**Problem to solve:**
Below are some records; retype all of them exactly.

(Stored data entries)
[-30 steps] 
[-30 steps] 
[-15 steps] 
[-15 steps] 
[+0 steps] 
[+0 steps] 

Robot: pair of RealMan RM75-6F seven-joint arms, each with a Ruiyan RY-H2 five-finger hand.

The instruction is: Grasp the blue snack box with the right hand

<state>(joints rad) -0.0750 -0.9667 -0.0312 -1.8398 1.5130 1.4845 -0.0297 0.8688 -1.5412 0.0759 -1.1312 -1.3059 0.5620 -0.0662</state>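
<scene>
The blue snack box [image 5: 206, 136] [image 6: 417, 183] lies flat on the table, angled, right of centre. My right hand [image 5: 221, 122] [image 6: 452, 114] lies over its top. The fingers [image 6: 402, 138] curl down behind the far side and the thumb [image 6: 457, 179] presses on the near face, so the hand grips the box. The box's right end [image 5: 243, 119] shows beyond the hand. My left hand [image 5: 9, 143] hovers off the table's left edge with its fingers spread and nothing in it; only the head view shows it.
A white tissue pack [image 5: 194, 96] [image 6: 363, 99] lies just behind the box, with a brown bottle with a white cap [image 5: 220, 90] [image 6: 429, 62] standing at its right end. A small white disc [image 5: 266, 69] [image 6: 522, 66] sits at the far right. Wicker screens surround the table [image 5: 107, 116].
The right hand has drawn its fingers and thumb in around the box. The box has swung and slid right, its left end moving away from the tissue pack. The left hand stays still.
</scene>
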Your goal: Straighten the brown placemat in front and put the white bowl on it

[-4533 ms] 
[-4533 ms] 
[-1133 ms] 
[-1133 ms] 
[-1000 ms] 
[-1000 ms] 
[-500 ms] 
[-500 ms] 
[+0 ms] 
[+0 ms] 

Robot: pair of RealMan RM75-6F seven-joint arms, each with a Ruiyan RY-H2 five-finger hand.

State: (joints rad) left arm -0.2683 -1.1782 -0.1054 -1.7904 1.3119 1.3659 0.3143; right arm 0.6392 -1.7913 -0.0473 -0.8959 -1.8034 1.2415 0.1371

**Solution to the exercise:**
[-30 steps] 
[-30 steps] 
[-15 steps] 
[-15 steps] 
[+0 steps] 
[+0 steps] 

Robot: pair of RealMan RM75-6F seven-joint arms, each with a Ruiyan RY-H2 five-finger hand.

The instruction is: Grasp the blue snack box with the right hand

<state>(joints rad) -0.0750 -0.9667 -0.0312 -1.8398 1.5130 1.4845 -0.0297 0.8688 -1.5412 0.0759 -1.1312 -1.3059 0.5620 -0.0662</state>
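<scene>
The blue snack box [image 5: 206, 136] [image 6: 417, 183] lies flat on the table, angled, right of centre. My right hand [image 5: 221, 122] [image 6: 452, 114] lies over its top. The fingers [image 6: 402, 138] curl down behind the far side and the thumb [image 6: 457, 179] presses on the near face, so the hand grips the box. The box's right end [image 5: 243, 119] shows beyond the hand. My left hand [image 5: 9, 143] hovers off the table's left edge with its fingers spread and nothing in it; only the head view shows it.
A white tissue pack [image 5: 194, 96] [image 6: 363, 99] lies just behind the box, with a brown bottle with a white cap [image 5: 220, 90] [image 6: 429, 62] standing at its right end. A small white disc [image 5: 266, 69] [image 6: 522, 66] sits at the far right. Wicker screens surround the table [image 5: 107, 116].
The right hand has drawn its fingers and thumb in around the box. The box has swung and slid right, its left end moving away from the tissue pack. The left hand stays still.
</scene>
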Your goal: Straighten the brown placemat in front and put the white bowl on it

[-4533 ms] 
[-4533 ms] 
[-1133 ms] 
[-1133 ms] 
[-1000 ms] 
[-1000 ms] 
[-500 ms] 
[-500 ms] 
[+0 ms] 
[+0 ms] 

Robot: pair of RealMan RM75-6F seven-joint arms, each with a Ruiyan RY-H2 five-finger hand.

State: (joints rad) left arm -0.2683 -1.1782 -0.1054 -1.7904 1.3119 1.3659 0.3143; right arm 0.6392 -1.7913 -0.0473 -0.8959 -1.8034 1.2415 0.1371

That completes the answer to this exercise.